» WHAT THE TASK REQUIRES: The records below are to be reproduced exactly, with the pictures left out.

[Stored data]
=====

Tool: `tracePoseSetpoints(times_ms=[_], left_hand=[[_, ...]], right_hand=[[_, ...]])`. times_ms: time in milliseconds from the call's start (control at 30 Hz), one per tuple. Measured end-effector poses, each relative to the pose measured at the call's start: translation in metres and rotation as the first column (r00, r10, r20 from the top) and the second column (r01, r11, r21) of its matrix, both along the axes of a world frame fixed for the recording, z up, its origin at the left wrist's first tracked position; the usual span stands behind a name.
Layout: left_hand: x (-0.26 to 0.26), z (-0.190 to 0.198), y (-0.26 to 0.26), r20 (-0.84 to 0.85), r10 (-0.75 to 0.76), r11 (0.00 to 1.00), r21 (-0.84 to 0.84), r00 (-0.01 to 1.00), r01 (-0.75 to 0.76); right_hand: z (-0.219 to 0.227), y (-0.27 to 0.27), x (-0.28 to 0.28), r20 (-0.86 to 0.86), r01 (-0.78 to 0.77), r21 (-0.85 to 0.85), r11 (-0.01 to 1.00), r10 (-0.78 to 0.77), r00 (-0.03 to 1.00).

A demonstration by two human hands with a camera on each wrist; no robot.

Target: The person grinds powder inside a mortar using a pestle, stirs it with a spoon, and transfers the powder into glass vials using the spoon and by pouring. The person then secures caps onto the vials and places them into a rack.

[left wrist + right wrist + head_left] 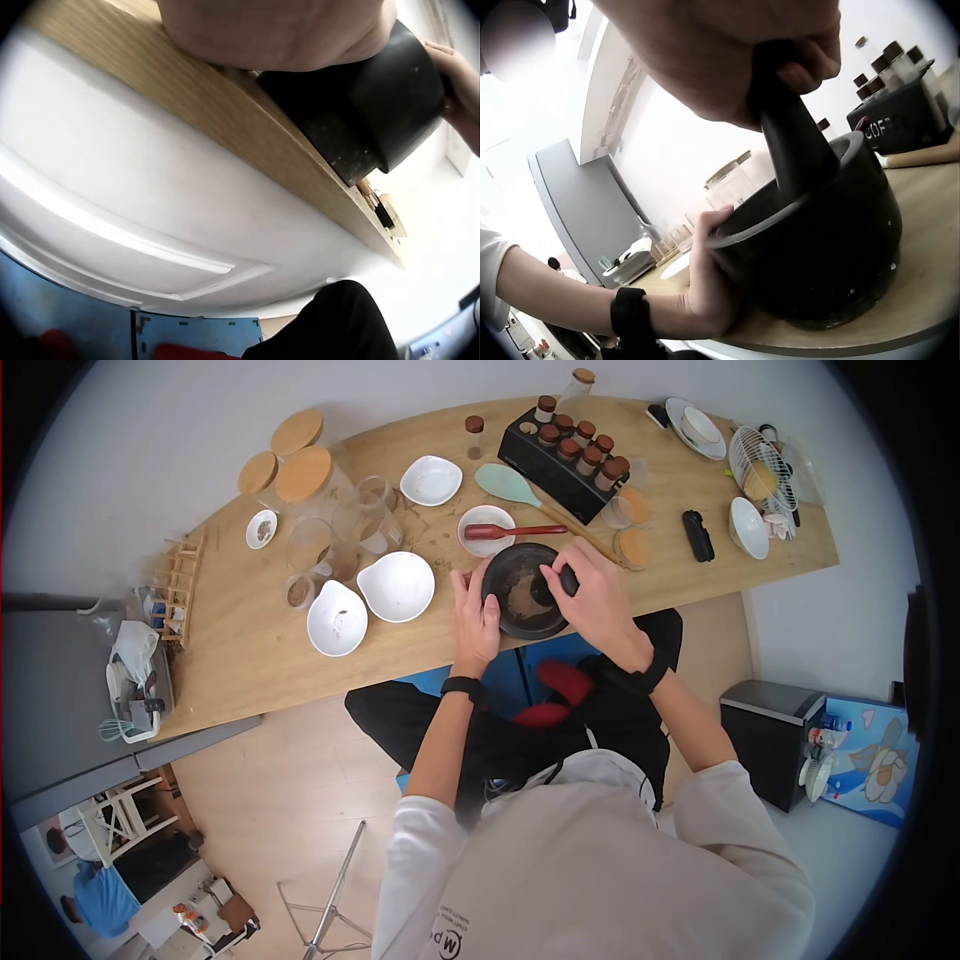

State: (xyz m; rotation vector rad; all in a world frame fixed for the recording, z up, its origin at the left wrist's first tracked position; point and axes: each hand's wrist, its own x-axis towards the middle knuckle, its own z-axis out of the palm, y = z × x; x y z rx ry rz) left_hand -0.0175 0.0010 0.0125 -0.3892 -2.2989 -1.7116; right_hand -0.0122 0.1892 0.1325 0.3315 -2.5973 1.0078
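A dark stone mortar [511,560] stands near the front edge of the wooden table, with brown powder [522,602] inside. My left hand [474,622] holds its left side, thumb at the rim; in the right wrist view the palm lies against the wall of the mortar [817,255]. Gripped in my right hand [600,602] is the top of a black pestle [793,146], which leans down into the bowl of the mortar. Its lower end is hidden behind the rim in the right wrist view. The left wrist view shows the mortar's outer side beyond my left hand [277,30].
Just behind the mortar, a red spatula [515,531] lies across a white bowl [487,518]. A pale green spatula [507,483] rests by a black rack [545,470] of spice bottles. Spouted white bowls [398,586] and glass jars [375,525] stand to the left.
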Motion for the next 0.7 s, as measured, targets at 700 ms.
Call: tracePoseSetpoints(times_ms=[700], left_hand=[[-0.002,0.003,-0.002,0.017,-0.031,0.998,0.052,0.999,0.03]], right_hand=[[0.002,0.005,-0.014,0.211,-0.06,-0.028,0.998,0.064,0.975]])
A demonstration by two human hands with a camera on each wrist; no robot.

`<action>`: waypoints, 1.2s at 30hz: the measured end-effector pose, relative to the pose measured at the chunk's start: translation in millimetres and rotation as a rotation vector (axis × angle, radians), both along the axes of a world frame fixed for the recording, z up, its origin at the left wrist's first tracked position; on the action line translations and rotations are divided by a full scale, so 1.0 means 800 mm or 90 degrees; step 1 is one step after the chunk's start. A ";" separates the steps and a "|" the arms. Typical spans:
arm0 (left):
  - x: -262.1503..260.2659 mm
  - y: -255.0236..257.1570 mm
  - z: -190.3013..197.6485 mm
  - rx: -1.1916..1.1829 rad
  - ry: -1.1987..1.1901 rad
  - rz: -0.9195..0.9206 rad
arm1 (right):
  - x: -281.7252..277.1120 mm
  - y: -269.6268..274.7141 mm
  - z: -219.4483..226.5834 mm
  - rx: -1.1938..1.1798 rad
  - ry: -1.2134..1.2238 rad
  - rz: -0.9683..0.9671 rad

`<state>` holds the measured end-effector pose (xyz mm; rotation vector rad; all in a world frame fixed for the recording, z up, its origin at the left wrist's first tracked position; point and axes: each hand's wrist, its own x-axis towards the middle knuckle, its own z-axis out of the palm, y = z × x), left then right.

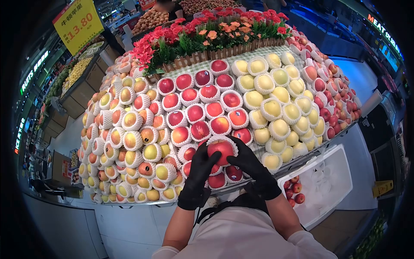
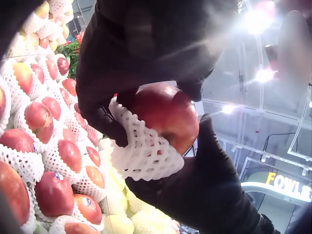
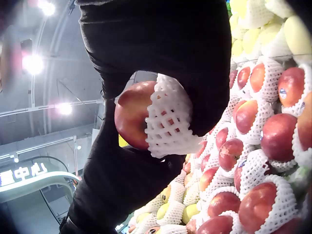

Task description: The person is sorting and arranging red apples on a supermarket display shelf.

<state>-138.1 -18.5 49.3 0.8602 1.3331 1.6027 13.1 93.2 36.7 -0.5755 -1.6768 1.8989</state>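
Both hands wear black gloves and hold one red apple between them, over the near edge of the display. A white foam net covers part of the apple, leaving some red skin bare. My left hand grips it from the left, its thumb across the front. From the other side my right hand grips the same apple and net. The right wrist view shows the net over one half of the fruit. Beneath the hands lie rows of red apples in similar nets.
Yellow-green apples in nets are stacked on the right, yellow-red ones on the left. A fenced flower row stands at the back. Below right, a white bin holds loose red apples and foam nets. A price sign hangs upper left.
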 end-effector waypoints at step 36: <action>0.005 0.009 -0.014 0.048 0.622 0.233 | -0.009 0.026 -0.008 0.110 -0.111 -0.045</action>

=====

» THE COMPLETED TASK:
Tool: `tracePoseSetpoints(times_ms=[_], left_hand=[[_, ...]], right_hand=[[_, ...]])`. times_ms: time in milliseconds from the call's start (control at 30 Hz), one per tuple. Measured end-effector poses, each relative to the pose measured at the call's start: translation in metres and rotation as the first column (r00, r10, r20 from the top) and the second column (r01, r11, r21) of its matrix, both along the axes of a world frame fixed for the recording, z up, its origin at the left wrist's first tracked position; the usual span stands behind a name.
Layout: left_hand: x (-0.26 to 0.26), z (-0.190 to 0.198), y (-0.26 to 0.26), r20 (-0.84 to 0.85), r10 (-0.75 to 0.76), r11 (0.00 to 1.00), r21 (-0.84 to 0.84), r00 (-0.01 to 1.00), r01 (-0.75 to 0.76); right_hand: z (-0.219 to 0.227), y (-0.27 to 0.27), x (-0.28 to 0.28), r20 (-0.86 to 0.86), r01 (-0.78 to 0.77), r21 (-0.85 to 0.85), r11 (-0.01 to 1.00), r10 (-0.78 to 0.77), r00 (-0.03 to 1.00).

A demonstration by two human hands with a camera on each wrist; no robot.

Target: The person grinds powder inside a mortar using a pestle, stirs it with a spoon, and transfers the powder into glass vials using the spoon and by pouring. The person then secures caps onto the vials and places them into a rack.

[left wrist + right wrist + head_left] 

State: (xyz m; rotation vector rad; all in a world frame fixed for the recording, z up, its origin at the left wrist's first tracked position; point and axes: each hand's wrist, its own x-axis towards the middle knuckle, its own z-axis out of the palm, y = z × x; x y z rx ry rz) left_hand -0.0175 0.0010 0.0125 -0.3892 -2.2989 -1.7116; right_hand -0.0122 0.1892 0.1325 0.3315 -2.5973 1.0078
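A dark stone mortar [511,560] stands near the front edge of the wooden table, with brown powder [522,602] inside. My left hand [474,622] holds its left side, thumb at the rim; in the right wrist view the palm lies against the wall of the mortar [817,255]. Gripped in my right hand [600,602] is the top of a black pestle [793,146], which leans down into the bowl of the mortar. Its lower end is hidden behind the rim in the right wrist view. The left wrist view shows the mortar's outer side beyond my left hand [277,30].
Just behind the mortar, a red spatula [515,531] lies across a white bowl [487,518]. A pale green spatula [507,483] rests by a black rack [545,470] of spice bottles. Spouted white bowls [398,586] and glass jars [375,525] stand to the left.
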Motion for the next 0.7 s, as measured, targets at 700 ms.
Call: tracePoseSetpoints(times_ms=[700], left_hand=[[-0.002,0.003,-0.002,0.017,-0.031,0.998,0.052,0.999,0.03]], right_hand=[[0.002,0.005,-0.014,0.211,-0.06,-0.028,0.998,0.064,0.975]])
A demonstration by two human hands with a camera on each wrist; no robot.

`<action>`: waypoints, 1.2s at 30hz: the measured end-effector pose, relative to the pose measured at the chunk's start: translation in millimetres and rotation as a rotation vector (axis × angle, radians), both along the axes of a world frame fixed for the recording, z up, its origin at the left wrist's first tracked position; on the action line translations and rotations are divided by a full scale, so 1.0 means 800 mm or 90 degrees; step 1 is one step after the chunk's start. A ";" separates the steps and a "|" the arms. Typical spans:
arm0 (left):
  - x: -262.1503..260.2659 mm
  - y: -255.0236..257.1570 mm
  - z: -190.3013..197.6485 mm
  - rx: -1.1916..1.1829 rad
  - ry: -1.1987..1.1901 rad
  - rz: -0.9195..0.9206 rad
arm1 (right):
  - x: -281.7252..277.1120 mm
  - y: -269.6268..274.7141 mm
  - z: -219.4483..226.5834 mm
  - rx: -1.1938..1.1798 rad
  - ry: -1.2134..1.2238 rad
  - rz: -0.9683..0.9671 rad

`<state>` holds the measured end-effector pose (xyz mm; rotation vector rad; all in a world frame fixed for the recording, z up, its origin at the left wrist's first tracked position; point and axes: each hand's wrist, its own x-axis towards the middle knuckle, its own z-axis out of the palm, y = z × x), left then right.


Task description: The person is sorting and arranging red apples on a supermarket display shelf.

<state>-138.1 -18.5 49.3 0.8602 1.3331 1.6027 13.1 93.2 36.7 -0.5755 -1.6768 1.8989</state>
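Both hands wear black gloves and hold one red apple between them, over the near edge of the display. A white foam net covers part of the apple, leaving some red skin bare. My left hand grips it from the left, its thumb across the front. From the other side my right hand grips the same apple and net. The right wrist view shows the net over one half of the fruit. Beneath the hands lie rows of red apples in similar nets.
Yellow-green apples in nets are stacked on the right, yellow-red ones on the left. A fenced flower row stands at the back. Below right, a white bin holds loose red apples and foam nets. A price sign hangs upper left.
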 end-effector waypoints at step 36: <action>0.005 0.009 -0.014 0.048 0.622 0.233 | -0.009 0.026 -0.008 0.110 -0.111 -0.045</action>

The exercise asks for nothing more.